The group already has a membership of 28 riders, and Kruk is hoping the coming trip — and more to follow — will boost those numbers and trail riding awareness even higher. 

The Back Country Riders event has room for 102 entries. Tickets are $25 for adult riders and $15 for kids under 14. Kruk says two thirds of the spots have already been filled. 

The guided trek will begin at the Young’s Beach Boat Launch in the Beaver Lake hamlet at 10 am, taking attendees across the frozen surface of the lake to trails on public lands. The upcoming trip will head towards the Elinor Lake area, Kruk said, stopping for a lunch along the way. The ride will continue the Honey Lake area before returning back to Young’s Beach to conclude the trip. 

The trails being utilized took club members time to create, Kruk said, with hours of marking and grooming the 75-kilometre path to allow riders to not only participate at the event but to make it easier for the community to use at their own leisure too. 

“A lot of people don’t know where they’re going. If there is a trail with signage it makes it a lot easier to go out—you don’t have to have someone that knows where they’re going.
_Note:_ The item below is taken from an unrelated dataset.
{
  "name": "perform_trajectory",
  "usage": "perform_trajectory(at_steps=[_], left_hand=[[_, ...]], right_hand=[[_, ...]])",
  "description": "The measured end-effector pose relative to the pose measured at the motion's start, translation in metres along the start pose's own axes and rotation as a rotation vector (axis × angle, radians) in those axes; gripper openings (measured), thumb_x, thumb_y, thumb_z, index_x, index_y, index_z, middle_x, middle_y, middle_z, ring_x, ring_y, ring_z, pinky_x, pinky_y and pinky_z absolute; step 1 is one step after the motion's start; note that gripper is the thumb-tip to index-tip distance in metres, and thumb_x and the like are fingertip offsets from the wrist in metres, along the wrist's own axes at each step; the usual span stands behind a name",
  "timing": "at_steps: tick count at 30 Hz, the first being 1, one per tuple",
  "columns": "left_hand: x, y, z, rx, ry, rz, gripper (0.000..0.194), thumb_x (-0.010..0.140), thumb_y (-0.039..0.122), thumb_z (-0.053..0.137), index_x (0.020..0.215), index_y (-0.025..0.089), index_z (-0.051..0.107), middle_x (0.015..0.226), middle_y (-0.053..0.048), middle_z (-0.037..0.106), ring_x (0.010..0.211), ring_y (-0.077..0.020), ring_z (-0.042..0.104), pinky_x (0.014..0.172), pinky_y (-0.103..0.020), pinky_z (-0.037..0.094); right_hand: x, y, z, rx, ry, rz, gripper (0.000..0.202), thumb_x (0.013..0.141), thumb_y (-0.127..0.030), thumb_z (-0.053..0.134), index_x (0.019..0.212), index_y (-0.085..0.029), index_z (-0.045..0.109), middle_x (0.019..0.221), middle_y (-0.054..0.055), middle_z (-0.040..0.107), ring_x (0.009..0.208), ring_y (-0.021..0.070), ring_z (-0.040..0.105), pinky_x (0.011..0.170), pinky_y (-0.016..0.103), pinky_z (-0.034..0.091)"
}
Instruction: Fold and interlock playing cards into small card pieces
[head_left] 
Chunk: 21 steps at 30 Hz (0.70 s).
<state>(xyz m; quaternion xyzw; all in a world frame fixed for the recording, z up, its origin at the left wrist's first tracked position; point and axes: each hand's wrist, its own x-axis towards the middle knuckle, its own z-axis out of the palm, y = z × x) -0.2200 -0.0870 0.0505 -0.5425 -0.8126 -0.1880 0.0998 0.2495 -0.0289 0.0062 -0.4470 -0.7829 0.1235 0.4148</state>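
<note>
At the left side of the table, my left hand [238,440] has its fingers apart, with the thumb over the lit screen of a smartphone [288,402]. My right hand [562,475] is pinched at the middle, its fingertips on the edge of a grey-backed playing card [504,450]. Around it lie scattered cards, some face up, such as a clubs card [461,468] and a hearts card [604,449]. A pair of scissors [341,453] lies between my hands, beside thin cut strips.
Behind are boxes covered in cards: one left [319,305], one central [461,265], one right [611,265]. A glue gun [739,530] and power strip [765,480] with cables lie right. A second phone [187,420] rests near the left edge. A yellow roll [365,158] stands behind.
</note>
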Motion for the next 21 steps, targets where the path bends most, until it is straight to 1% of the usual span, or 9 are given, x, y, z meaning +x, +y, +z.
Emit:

That was the premise behind it; we see a lot of people with machines but they just don’t know where to go.” 

The new trail is just one of what the club members hope will become a large network of trails across the municipality that will link to other existing trails in neighboring regions. Kruk hopes to see more areas around the county created to make snowmobile excursions more accessible…and through fundraising, they hope to expand pathways. 

“We're trying to get a trail system created here that will eventually tie into other trail systems from other snowmobile groups. We are in the infancy stage of this club and we are trying to do a fundraiser so we can start mapping trails.” 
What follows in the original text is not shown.